Rasl

Tras el éxito mundial de su epopeya fantástica *Bone*, Jeff Smith dio un giro radical a su carrera con *Rasl*, una obra que se aleja de la fábula para adentrarse en los terrenos pantanosos del *thriller* de ciencia ficción dura y el cine negro más descarnado. Publicada originalmente de forma independiente y posteriormente recopilada en una novela gráfica integral, *Rasl* es una pieza de orfebrería narrativa que explora las fronteras de la física teórica, las conspiraciones gubernamentales y la obsesión histórica.

La trama sigue a Robert Ackerman, un hombre solitario y atormentado que opera bajo el alias de "Rasl". Robert no es un criminal común; es un ladrón de arte interdimensional. Gracias a una tecnología experimental basada en los diarios perdidos de Nikola Tesla, Rasl ha perfeccionado unos motores portátiles que le permiten "saltar" a través de los pliegues del espacio-tiempo hacia universos paralelos. Su *modus operandi* consiste en viajar a realidades alternativas donde la historia ha tomado rumbos ligeramente distintos, robar obras maestras de la pintura —como versiones inéditas de cuadros de Picasso— y traerlas a su propio mundo para venderlas en el mercado negro.

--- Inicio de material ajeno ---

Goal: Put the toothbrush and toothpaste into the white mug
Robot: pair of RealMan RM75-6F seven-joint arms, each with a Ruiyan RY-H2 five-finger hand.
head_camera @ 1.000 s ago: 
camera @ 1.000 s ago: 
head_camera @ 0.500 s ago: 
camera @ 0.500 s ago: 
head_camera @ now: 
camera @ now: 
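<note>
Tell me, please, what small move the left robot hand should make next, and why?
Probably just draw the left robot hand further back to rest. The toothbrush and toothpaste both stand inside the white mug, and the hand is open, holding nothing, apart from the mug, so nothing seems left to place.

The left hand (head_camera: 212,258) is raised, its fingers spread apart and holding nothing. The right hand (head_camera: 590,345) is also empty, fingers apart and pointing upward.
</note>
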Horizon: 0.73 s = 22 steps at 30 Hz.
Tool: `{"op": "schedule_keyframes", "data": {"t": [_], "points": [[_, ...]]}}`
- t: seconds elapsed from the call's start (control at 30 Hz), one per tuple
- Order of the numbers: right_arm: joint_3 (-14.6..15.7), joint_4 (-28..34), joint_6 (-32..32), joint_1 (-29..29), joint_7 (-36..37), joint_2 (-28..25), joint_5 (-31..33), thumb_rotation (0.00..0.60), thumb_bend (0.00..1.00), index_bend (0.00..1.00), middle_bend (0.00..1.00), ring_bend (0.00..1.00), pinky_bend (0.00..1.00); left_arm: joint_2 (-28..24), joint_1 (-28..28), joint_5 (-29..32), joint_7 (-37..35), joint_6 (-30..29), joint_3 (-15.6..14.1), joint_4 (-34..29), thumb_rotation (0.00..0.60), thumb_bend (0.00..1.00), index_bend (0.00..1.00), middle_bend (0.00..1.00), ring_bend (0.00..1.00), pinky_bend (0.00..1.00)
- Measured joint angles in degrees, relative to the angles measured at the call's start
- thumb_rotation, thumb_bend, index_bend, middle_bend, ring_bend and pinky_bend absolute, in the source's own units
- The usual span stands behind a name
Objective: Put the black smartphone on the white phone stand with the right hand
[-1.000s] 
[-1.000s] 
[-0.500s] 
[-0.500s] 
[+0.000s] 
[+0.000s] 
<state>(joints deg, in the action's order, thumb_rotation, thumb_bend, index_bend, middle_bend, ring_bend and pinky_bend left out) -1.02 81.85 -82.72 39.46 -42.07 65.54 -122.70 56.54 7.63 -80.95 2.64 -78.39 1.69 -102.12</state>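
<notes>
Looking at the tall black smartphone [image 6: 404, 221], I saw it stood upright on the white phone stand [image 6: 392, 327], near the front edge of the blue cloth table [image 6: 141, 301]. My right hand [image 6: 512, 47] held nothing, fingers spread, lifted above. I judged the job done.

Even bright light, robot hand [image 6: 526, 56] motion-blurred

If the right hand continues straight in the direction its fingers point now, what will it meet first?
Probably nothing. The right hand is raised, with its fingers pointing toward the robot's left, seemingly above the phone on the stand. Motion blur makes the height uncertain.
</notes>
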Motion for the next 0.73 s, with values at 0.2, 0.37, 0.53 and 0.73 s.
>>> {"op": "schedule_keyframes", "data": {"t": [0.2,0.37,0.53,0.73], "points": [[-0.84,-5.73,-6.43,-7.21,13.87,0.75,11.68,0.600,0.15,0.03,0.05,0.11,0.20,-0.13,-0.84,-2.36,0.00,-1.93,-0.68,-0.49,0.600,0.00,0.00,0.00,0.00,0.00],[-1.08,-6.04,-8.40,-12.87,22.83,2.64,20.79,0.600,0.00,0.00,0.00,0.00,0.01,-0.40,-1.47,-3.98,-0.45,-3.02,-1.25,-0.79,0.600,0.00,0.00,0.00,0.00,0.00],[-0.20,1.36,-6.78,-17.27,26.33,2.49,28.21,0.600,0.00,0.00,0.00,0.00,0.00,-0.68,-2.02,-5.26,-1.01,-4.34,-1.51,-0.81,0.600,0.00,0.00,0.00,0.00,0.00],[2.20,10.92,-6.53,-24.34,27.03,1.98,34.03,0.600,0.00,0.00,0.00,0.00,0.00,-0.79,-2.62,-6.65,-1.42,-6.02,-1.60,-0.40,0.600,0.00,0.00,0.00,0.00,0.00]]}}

Sin embargo, la vida de Rasl no es una aventura glamurosa. El acto de saltar entre dimensiones tiene un coste físico y psicológico devastador. Cada viaje deja cicatrices en su cuerpo y fragmenta su mente, sumergiéndolo en un estado de paranoia constante y dependencia del alcohol. La narrativa nos presenta a un antihéroe clásico del género *noir*: un hombre con un pasado brillante como ingeniero militar que, tras un evento traumático y una traición personal, ha decidido vivir al margen de la ley, oculto en los desiertos de Arizona.

El conflicto central se dispara cuando Rasl descubre que no es el único que posee esta tecnología. Un misterioso asesino de rostro deformado, que parece trabajar para una agencia gubernamental en la sombra, comienza a darle caza a través de las dimensiones. Esta persecución no solo pone en peligro la vida de Robert, sino que amenaza con desestabilizar la estructura misma de la realidad. A medida que la trama avanza, Smith entrelaza la huida del protagonista con una profunda investigación sobre la vida de Nikola Tesla, sugiriendo que los experimentos del genio serbio sobre la energía libre y la transmisión inalámbrica de poder fueron el origen de un arma de destrucción masiva que el gobierno de los Estados Unidos intenta recuperar a toda costa.

Visualmente, *Rasl* es una obra maestra del contraste. Abandonando el estilo caricaturesco y fluido de *Bone*, Smith opta aquí por un dibujo más realista, sucio y cargado de sombras. El uso del blanco y negro (en su versión original) acentúa la atmósfera opresiva del desierto y la frialdad de los laboratorios subterráneos. El diseño de los "motores" y la representación visual de los saltos dimensionales tienen una cualidad táctil y mecánica que refuerza la verosimilitud de la ciencia ficción propuesta. La narrativa visual es cinematográfica, con secuencias de acción mudas que dependen enteramente de la composición de la página y el ritmo de los paneles para transmitir una tensión insoportable.

El cómic no se limita a la acción; es una reflexión sobre la responsabilidad ética del científico y las consecuencias de jugar con fuerzas que superan la comprensión humana. A través de analepsis (flashbacks), el lector reconstruye la relación de Robert con su antiguo socio, Miles, y con Maya, la mujer que se convierte en el eje emocional de la historia. Estos elementos románticos y de traición personal anclan la trama de ciencia ficción en un drama humano muy real.

En definitiva, *Rasl* es una obra densa y madura que exige una lectura atenta. Es un homenaje a la figura de Tesla y una advertencia sobre el complejo militar-industrial, envuelta en una historia de redención y supervivencia. Jeff Smith demuestra su versatilidad como autor completo, entregando una novela gráfica que es, al mismo tiempo, un tratado sobre física cuántica y un relato criminal de primer orden, manteniendo al lector atrapado en la incertidumbre de qué versión de la realidad está presenciando en cada página.